De son côté, PNY dispose aujourd’hui de quatorze restaurants à Paris, Nantes, Strasbourg, Bordeaux… Et a décidé d’ouvrir son capital à ses clients. Une pratique encore peu courante en France, contrairement au Royaume-Uni, où déjà en septembre dernier, la chaîne Honest Burger lançait une opération similaire. “On préfère ouvrir de nouveaux restaurants progressivement pour garantir la qualité, plutôt que de se précipiter dans une expansion rapide.
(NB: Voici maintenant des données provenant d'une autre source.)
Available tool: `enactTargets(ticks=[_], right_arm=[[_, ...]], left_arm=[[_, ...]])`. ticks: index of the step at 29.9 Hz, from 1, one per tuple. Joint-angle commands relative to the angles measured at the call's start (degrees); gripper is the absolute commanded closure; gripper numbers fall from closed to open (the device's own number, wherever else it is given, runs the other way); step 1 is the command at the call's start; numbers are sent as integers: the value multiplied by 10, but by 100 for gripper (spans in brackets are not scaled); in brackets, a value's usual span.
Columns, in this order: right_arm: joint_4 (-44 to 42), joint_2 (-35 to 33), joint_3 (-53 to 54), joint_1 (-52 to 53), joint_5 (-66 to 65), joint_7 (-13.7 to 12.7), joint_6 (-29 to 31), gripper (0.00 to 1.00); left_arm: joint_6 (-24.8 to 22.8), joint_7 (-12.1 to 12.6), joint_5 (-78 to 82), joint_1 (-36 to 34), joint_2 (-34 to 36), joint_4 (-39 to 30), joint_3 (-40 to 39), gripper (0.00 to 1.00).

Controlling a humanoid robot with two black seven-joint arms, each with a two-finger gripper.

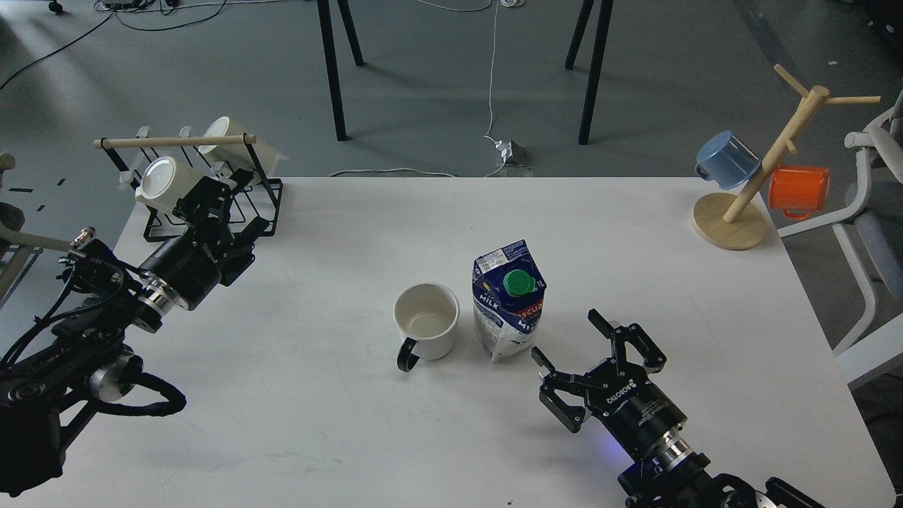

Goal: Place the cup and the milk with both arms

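The cream-white cup (pixel 426 322) with a black handle stands upright at the table's middle, its handle toward the front left. The blue and white milk carton (pixel 508 303) with a green cap stands upright just right of the cup, a small gap between them. My right gripper (pixel 568 339) is open and empty, a short way to the front right of the carton, not touching it. My left gripper (pixel 204 197) is at the far left by the black rack; its fingers look close together and hold nothing.
A black wire rack (pixel 211 204) with a wooden bar holds two white mugs (pixel 166 183) at the back left. A wooden mug tree (pixel 748 204) with a blue mug (pixel 726 159) and an orange mug (pixel 798 190) stands at the back right corner.
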Motion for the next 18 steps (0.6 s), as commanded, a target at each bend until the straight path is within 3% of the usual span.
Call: enactTargets(ticks=[1, 11, 18], right_arm=[[20, -57, 19, -30, 0, 2, 0, 1], [-24, -154, 253, -35, 1, 3, 0, 1], [-131, -168, 255, 81, 0, 2, 0, 1]], left_arm=[[0, 0, -1, -2, 1, -1, -9, 2], [-8, 0, -4, 0, 20, -2, -60, 2], [-4, 0, -8, 12, 13, -17, -64, 2]])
J’estime qu’il est essentiel de s’inscrire dans la durée pour devenir une institution”, souligne Graffi Rathamohan qui se réjouit de voir PNY sélectionné comme le « burger officiel des JO ». Il sera donc présent sur le village olympique l’été prochain. Plus largement, les Jeux olympiques seront-ils cette année un moteur de croissance pour les enseignes spécialistes du burger ? Pas si sûr, selon Julien Perret de BChef : « Les JO ne durent qu’un mois, et il n’est à ce stade absolument pas certain qu’ils apportent un regain substantiel de fréquentation à la restauration rapide. »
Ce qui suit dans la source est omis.